PATENT MEDICINES ONCE MADE LOCALLY (October 5/15)

Chicory, wormwood, Slender Vetch, Caraway, Hops and Tansy were introduced here by the Acadians, write the editors of A Natural History of Kings County.  Most of these plants were used for medicinal purposes.

When the Planters arrived, like the Acadians they probably used wild plants to treat minor complaints.  It’s likely as well the Planters, and later the Loyalists, brought with them a variety of patent medicines, which in turn came from Great Britain and other European countries.

Originally, patent medicine referred to medications that were given government protection.  This is a vague term – government protection – but generally it meant that medicines originally produced to treat the ailments of Royalty were under patent; that is, exclusive rights to produce such medicines were granted to the proprietors of these products.

But while the name stuck, and there being no way to enforce patent rights in far off  North America, a wide array of patent medicines soon appeared in the colonies.  Many of those medicines came here with the colonists but more than a few were doctored up locally; and if you carefully scan some of the early newspapers published in Kings County – such as the Western Chronicle and the newspaper that followed it, The Advertiser, you’ll find that nearly every page carried an advertisement for these patent medicines

What a strange and exotic array of patent medicine were found in these newspapers – patent medicines that offered relief or outright cures for every ailment, serious and minor, known to man and domestic animals, including a few ailments we didn’t know existed until the advertisements told us about them.

The production and sale of patent medicines was a big and profitable business, by the way, even here in the Annapolis Valley.  Patent medicines were even produced locally at one time, in Kentville for example.  Burpee Robertson Bishop (1868-1957) operated a mercantile store in Kentville and made a reputation for himself as a historical researcher and writer.  He also dabbled in patent medicines, apparently creating and bottling them under his own name.  It’s possible also that one James Neary concocted and sold patent medicines in Kentville around the same time as Burpee Bishop.  There’s a tantalizing one line reference to Neary’s patent medicines in an old obituary I found at the Kings County Museum.
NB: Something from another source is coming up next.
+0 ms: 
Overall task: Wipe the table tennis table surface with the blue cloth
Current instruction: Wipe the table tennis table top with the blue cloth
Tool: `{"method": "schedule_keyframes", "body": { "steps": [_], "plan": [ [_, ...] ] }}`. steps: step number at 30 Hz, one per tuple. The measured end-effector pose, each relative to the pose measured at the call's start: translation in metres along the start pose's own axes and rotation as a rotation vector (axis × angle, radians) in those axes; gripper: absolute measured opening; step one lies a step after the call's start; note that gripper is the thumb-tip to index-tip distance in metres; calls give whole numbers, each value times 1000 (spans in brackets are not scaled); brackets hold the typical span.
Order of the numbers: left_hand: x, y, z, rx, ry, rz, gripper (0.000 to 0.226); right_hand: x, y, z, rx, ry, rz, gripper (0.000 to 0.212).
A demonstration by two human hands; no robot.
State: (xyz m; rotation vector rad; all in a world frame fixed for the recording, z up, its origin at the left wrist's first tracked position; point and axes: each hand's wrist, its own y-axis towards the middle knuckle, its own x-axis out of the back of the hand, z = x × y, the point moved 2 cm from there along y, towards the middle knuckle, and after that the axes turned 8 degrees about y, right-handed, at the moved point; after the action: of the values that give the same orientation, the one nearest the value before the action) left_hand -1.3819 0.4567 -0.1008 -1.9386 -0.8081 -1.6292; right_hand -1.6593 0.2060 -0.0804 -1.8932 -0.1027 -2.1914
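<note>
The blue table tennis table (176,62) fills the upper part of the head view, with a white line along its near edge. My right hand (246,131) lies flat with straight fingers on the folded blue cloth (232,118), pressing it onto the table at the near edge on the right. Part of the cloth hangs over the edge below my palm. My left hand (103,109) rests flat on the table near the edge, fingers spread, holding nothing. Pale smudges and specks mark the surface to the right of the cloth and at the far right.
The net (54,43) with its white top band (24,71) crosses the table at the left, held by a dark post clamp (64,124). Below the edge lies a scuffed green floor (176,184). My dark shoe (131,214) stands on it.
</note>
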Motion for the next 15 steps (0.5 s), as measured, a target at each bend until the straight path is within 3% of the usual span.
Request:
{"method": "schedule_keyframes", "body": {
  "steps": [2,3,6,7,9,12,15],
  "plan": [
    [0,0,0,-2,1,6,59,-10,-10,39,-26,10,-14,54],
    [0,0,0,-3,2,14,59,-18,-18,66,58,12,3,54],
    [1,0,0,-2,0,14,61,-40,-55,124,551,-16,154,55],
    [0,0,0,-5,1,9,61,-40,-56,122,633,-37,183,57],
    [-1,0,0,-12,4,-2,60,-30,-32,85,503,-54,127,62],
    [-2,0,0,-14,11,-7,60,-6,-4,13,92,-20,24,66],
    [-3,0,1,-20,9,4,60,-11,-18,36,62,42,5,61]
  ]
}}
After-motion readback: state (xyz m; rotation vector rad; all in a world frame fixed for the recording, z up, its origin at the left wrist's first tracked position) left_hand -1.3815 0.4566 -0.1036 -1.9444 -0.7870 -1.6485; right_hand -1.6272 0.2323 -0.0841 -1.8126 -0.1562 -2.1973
However, Burpee Bishop and James Neary were tiny operations compared to C. Gates, Son & Co. of Middleton.  A family operation, Gates was the king of all patent medicine producers and purveyors in this region from about 1843 until the early part of the 20th century.  Gates products (offered in their advertisements as invigorating syrups, blood purifiers, nerve ointments, liver and bowel pills, summer complaint relief, cures for lame back and sore eyes) were sold at one time throughout the Maritimes.

As well as being popular here in Kings County, Gates household remedies also received international acclaim.  In 1893, Gates sent a collection of their medicines to the Colonial Exhibition in London and were awarded a “Commemorative Medal” signifying the excellence of their products.  Earlier, in 1884, Gates received favourable notice when samples of their medicines were judged at the Antwerp Exhibition.
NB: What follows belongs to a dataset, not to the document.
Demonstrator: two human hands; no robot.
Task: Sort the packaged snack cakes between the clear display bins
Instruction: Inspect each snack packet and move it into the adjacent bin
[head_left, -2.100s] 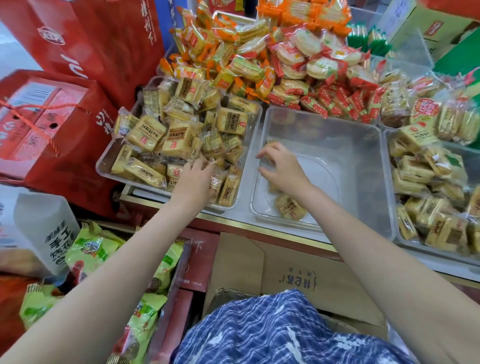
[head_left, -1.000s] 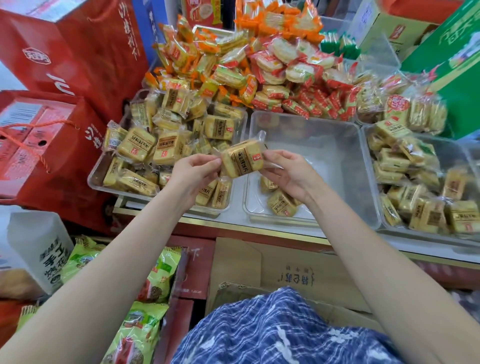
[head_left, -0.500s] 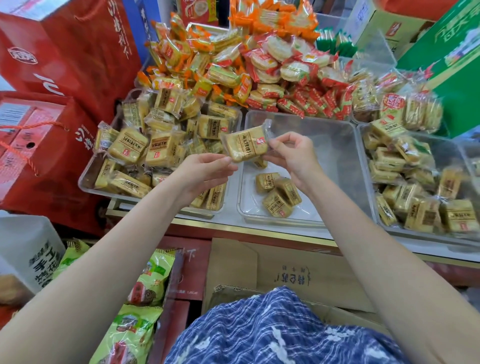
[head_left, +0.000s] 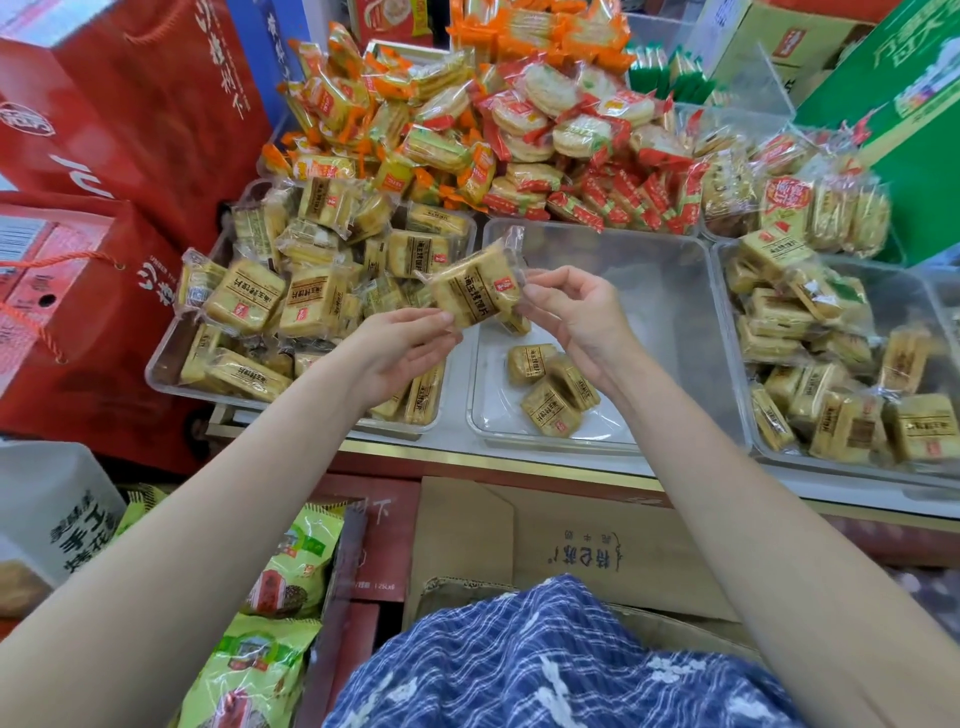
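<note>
You hold one wrapped snack cake (head_left: 475, 288) label-up between the left bin (head_left: 171, 358) and middle bin (head_left: 675, 291), probably to read it; your right hand (head_left: 576, 312) pinches its wrapper end, your left hand (head_left: 400, 348) pinches the lower corner.
</note>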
According to a story on Gates in a 1916 issue of the Busy East of Canada magazine, Gates patent medicines worked “wondrous cures,” as attested to by numerous written testimonials.  “Doctors were astonished at the effects of the remedies.” notes the Busy East, and more than one of them tried to buy the Gates recipes for use in their own practice.

Gates very first patent medicine, one said to work miraculous results on the sick, was concocted from ingredients found growing in the countryside, using a recipe given to the family by a stranger passing through the community of North Middleton.  One can wonder if there’s an Acadian connection.  Did the Gates family gather up and concoct their patent medicine from some of the medicinal plants brought here by the Acadians?  It’s possible.  Very possible.  The Busy East magazine articles tells us the passing stranger took one of the Gates family out into nearby fields to collect the plants used in the recipe.